___ Stored data ___

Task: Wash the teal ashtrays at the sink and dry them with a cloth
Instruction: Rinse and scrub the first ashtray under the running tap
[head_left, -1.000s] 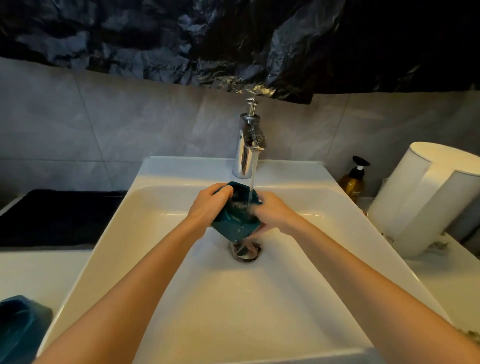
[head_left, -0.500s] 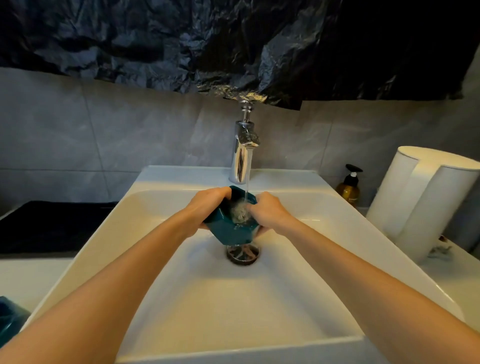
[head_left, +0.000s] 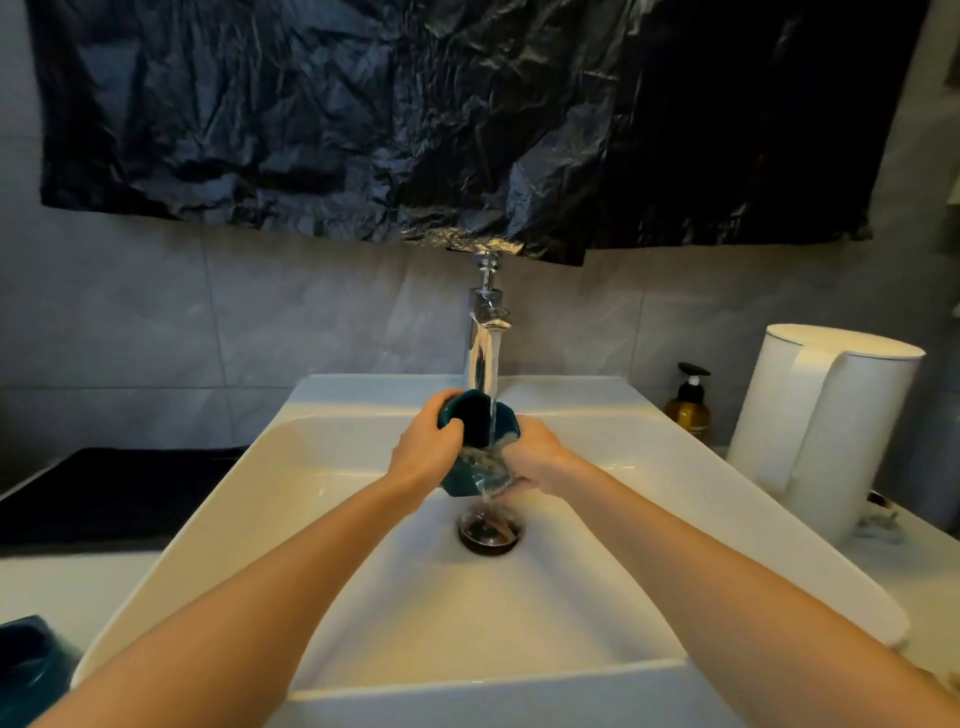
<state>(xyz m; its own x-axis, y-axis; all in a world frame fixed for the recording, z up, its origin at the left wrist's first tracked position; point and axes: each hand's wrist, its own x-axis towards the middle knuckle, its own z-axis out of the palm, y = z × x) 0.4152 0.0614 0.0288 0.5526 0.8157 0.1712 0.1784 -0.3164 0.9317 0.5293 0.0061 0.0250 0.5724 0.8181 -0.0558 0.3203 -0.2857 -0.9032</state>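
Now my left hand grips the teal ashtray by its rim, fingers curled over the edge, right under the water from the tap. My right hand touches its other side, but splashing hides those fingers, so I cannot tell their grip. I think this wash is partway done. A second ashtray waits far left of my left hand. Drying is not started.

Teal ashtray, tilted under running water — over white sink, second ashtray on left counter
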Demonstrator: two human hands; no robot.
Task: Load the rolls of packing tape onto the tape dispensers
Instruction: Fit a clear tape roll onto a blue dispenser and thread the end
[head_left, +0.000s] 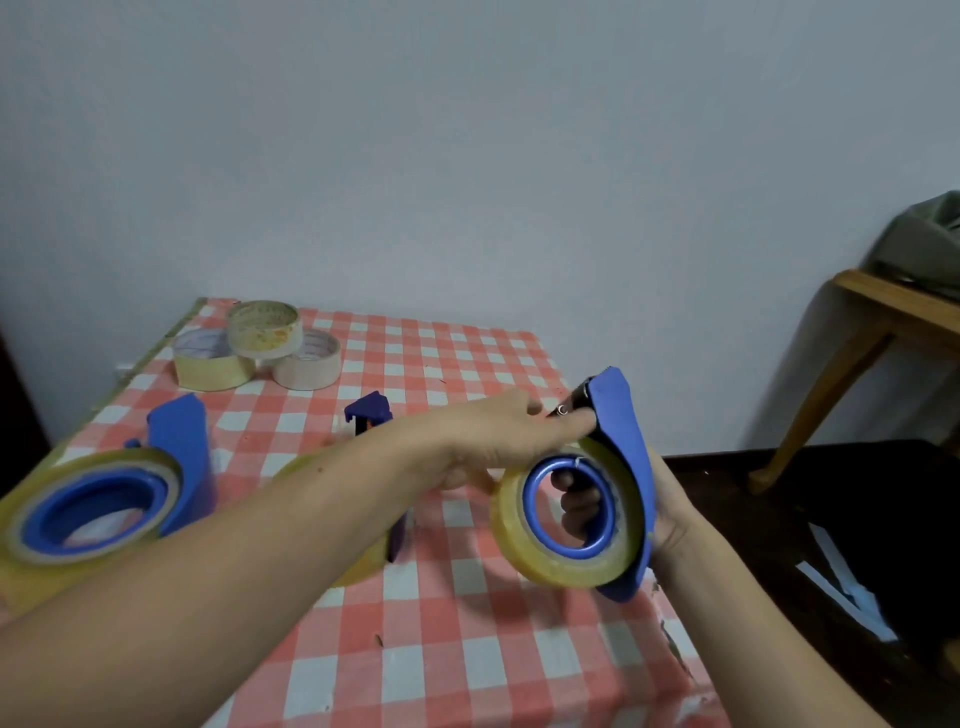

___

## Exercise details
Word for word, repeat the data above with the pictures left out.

## Solution
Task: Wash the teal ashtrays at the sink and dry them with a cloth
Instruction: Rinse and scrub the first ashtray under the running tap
[head_left, -1.000s] 
[head_left, -0.500s] 
[head_left, +0.000s] 
<state>(xyz m; its own x-axis, y-axis; all in a world frame fixed for the recording, z up, its origin at the left wrist's first tracked position; point and axes: each hand's wrist, its own x-axis towards the middle knuckle, its own z-axis out of the palm, y = z × x) 0.4152 0.0614 0.0288 0.5526 0.8157 0.1712 0.1784 -0.3164 0.9317 0.5293 0.0061 0.0250 0.5724 0.8181 -0.0558 0.3203 -0.2857 -0.9032</state>
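Now my left hand grips the teal ashtray by its rim, fingers curled over the edge, right under the water from the tap. My right hand touches its other side, but splashing hides those fingers, so I cannot tell their grip. I think this wash is partway done. A second ashtray waits far left of my left hand. Drying is not started.

Teal ashtray, tilted under running water — over white sink, second ashtray on left counter
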Demonstrator: two human hands; no robot.
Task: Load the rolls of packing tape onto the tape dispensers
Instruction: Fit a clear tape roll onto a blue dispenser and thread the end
[head_left, +0.000s] 

The answer, as written, is complete.